In the GOP 102, each frame 150, 160, 170, and 180 comprises a slice which contains intra-coded data, while the remaining part of the frame contains predictive-coded data.
Thus, the frame 150 is not a purely intra-coded frame, but a combination of a predicted-coded frame and an intra-coded frame, as the frame 150 includes the slice 152 which contains intra-coded data, while the remaining part 154 of the frame 150 contains predictive-coded data.
Likewise, the subsequent frame 160 includes the slice 162 which contains intra-coded data, while the remaining parts 164 and 166 of the frame 160 contain predictive-coded data.
Also, the subsequent frame 170 includes the slice 172 which contains intra-coded data, while the remaining parts 174 and 176 of the frame 170 contain predictive-coded data.
The last frame 180 in the GOP includes the slice 182 which contains intra-coded data, while the remaining part 186 of the frame 180 contains predictive-coded data.
A result of the invention is the abandonment of large, intra-coded frames (possibly except from the very first frame of the sequence, which is a transient). Instead the resulting sequence of coded frames comprises combined frames which mainly consist of predictive-coded data, with intra-coded data slices inserted. This results in a homogenous spreading of the intra-coded data through the whole group of pictures, which in turn leads to a significantly smoother video stream when the coded video data is transferred through a communication network.
Consistent with an embodiment, the slices 152, 162, 172, and 182 that contain intra-coded data are arranged in an overlapping manner with respect to each other. This results in further robustness and limited error propagation.
The overlapping approach has certain effects in the case of an accidental data loss during a transmission of encoded video data. In such a case, the overlap ensures that errors will not propagate back into areas of the frame where they have been removed just before by an intra-coded slice. The overlapping approach may also have other effects.
Consider, for example, the case that the frame 190 is accidentally lost, e.g. due to a transmission fault (illustrated by the crossing-out to the left in FIG. 1). Then, the shaded P- areas 154, 164, and 174 indicate predictive-coded data that may be corrupted due to error propagation. However, as a result of the overlapping m_y, the loss error will not propagate infinitely. Rather, valid predictive-coded data will soon be recovered, and the loss error will die out.
Consistent with an embodiment, the overlapping, denoted m_yin FIG. 1, is equal to or greater than a maximum absolute length of a vertical motion vector.

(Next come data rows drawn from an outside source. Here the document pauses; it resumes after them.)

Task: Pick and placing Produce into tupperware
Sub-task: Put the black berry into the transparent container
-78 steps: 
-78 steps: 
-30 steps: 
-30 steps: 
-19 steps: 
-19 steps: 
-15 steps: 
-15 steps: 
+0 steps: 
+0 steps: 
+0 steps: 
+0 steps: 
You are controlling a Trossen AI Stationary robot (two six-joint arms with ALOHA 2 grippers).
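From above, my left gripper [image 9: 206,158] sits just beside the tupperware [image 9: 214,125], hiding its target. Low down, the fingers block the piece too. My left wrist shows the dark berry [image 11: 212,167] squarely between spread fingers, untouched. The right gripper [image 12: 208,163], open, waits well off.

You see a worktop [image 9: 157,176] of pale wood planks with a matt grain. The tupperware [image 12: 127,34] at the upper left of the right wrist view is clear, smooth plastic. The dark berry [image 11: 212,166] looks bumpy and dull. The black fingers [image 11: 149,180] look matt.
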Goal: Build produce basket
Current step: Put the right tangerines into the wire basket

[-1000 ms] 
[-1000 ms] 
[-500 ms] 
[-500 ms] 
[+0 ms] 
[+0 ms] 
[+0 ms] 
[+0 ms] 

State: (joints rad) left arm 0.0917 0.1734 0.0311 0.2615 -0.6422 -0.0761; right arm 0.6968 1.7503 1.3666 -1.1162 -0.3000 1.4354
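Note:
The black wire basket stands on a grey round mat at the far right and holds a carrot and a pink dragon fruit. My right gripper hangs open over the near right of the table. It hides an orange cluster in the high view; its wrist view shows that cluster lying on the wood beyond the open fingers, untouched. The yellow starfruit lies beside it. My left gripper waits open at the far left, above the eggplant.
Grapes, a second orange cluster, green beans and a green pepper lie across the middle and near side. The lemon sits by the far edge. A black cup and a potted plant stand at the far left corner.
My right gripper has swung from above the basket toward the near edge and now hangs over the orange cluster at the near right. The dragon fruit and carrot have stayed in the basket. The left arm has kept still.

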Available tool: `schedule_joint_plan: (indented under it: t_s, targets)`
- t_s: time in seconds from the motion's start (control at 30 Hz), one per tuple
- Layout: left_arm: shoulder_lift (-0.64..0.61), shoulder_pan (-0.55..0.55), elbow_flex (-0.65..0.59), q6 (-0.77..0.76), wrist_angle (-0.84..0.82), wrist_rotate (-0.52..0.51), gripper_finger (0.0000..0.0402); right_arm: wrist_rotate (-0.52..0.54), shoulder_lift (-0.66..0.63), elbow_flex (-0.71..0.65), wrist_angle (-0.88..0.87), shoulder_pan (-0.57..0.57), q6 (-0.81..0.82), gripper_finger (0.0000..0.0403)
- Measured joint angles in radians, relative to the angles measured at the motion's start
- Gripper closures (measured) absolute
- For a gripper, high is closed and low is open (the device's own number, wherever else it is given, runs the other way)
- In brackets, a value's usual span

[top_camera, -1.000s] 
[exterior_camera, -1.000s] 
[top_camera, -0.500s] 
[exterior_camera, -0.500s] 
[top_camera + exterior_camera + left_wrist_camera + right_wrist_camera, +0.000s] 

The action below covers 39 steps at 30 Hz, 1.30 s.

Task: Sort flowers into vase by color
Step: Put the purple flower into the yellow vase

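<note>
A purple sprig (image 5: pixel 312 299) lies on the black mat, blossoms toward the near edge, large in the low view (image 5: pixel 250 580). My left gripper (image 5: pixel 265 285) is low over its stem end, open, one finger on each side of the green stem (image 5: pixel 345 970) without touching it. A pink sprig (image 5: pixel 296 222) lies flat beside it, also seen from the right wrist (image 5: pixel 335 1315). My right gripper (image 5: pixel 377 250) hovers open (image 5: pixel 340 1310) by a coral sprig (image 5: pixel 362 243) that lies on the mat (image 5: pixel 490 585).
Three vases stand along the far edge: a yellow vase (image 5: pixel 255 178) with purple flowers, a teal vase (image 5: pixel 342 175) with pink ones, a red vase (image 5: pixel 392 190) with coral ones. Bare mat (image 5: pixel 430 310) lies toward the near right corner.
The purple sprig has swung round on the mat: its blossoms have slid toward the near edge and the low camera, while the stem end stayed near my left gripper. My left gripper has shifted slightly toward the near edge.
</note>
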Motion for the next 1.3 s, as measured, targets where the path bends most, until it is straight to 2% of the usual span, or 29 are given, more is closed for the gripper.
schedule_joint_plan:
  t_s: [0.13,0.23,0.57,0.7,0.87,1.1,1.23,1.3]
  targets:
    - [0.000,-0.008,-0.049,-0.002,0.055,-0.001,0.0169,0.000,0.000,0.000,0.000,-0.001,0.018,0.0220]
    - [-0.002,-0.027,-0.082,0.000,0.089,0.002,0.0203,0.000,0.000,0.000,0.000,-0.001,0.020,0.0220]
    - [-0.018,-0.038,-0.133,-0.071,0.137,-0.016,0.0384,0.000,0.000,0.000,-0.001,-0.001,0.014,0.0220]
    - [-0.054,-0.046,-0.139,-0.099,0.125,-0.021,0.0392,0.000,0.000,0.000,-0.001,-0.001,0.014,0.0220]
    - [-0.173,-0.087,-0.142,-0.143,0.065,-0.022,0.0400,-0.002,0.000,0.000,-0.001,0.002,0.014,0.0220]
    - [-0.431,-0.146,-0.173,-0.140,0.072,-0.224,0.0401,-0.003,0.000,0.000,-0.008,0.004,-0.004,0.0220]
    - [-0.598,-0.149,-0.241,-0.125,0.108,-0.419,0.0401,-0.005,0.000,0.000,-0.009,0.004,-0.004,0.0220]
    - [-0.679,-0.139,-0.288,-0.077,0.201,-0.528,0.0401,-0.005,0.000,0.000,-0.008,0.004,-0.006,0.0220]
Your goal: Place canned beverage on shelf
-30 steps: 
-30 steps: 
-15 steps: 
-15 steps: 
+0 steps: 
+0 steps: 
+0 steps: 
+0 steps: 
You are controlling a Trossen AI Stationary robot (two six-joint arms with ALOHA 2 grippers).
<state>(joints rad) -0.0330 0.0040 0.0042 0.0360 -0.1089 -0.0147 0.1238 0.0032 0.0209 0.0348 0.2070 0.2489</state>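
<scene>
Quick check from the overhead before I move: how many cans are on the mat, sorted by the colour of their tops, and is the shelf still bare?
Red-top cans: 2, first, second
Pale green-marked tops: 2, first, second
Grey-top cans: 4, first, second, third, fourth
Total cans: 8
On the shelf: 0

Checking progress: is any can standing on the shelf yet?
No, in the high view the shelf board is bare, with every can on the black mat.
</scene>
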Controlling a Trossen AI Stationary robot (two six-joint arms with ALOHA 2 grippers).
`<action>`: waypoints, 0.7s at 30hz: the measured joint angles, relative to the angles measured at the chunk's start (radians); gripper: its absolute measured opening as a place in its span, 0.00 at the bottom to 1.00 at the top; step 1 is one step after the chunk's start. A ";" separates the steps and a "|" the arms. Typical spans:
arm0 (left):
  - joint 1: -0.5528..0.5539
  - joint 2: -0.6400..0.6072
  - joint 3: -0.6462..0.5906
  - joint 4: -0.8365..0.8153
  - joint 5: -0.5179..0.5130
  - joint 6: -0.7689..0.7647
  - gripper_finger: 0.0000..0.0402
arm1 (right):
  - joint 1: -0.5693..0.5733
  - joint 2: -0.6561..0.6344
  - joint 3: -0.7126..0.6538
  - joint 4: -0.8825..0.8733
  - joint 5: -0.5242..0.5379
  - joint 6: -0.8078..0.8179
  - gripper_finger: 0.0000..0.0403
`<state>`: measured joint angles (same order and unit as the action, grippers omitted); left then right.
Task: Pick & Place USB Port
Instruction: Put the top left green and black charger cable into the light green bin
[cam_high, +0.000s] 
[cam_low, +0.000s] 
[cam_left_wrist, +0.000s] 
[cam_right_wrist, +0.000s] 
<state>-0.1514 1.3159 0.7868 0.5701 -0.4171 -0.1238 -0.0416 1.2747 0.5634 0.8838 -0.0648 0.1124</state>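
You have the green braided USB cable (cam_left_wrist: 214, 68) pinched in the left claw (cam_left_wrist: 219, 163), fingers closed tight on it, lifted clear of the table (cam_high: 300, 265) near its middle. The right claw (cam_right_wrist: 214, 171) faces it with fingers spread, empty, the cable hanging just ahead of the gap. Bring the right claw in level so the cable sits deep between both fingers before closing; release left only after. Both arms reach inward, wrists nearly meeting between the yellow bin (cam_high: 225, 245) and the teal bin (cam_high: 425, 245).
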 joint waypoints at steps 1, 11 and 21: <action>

Consistent with an embodiment, the overlapping m_yis set substantially equal to the maximum absolute length of a vertical motion vector. The overlapping m_ymay be set to a value calculated as the maximum absolute length of the motion vectors in vertical direction.
Consistent with an embodiment, the slices are horizontal. Each slice may extend through the entire picture width of the video signal.
As appears from FIG. 1, a slice in one frame (such as the slice 152) is followed by a vertically lower slice in the subsequent frame (such as the slice 162). However, when a slice has reached the bottom of a certain frame, the next slice will appear in the upper part of the next frame.
Consistent with a feature of the invention, the slices vertically sweep the entire frame height through the course of a Group of Pictures (GOP)
The number of four frames in a Group of Pictures (GOP) has been selected for simplicity of illustration and explanation. The skilled person will readily realize that a larger number of frames may alternatively be used in a GOP, such as 8, 12, or 16, according to the relevant application scenario. However, it should be appreciated that the principles of the invention are also applicable in case of fewer frames in a GOP, such as three or two. Thus, in a particular embodiment, only two frames of encoded video data are provided during the encoding process, and the intra-coded picture data is distributed among those two frames.
Moreover, only one intra-coded slice has been illustrated in each combined frame 150, 160, 170 and 180. The skilled person will however readily realize that more than one intra-coded slice may be included in each frame, such as 2, 3, 4, 5 or more, still consistent with features of the present invention.
FIG. 2 is a schematic flow chart illustrating an encoding method according to an embodiment of the present invention.
The illustrated method is a computer-implemented process, typically executed by a processor in a video encoder. The term video decoder should be understood as including any device suitable or adapted for providing encoded video data from a video signal. The method starts at the initial step 200.
First, in step 210, a video signal is received by the video encoder.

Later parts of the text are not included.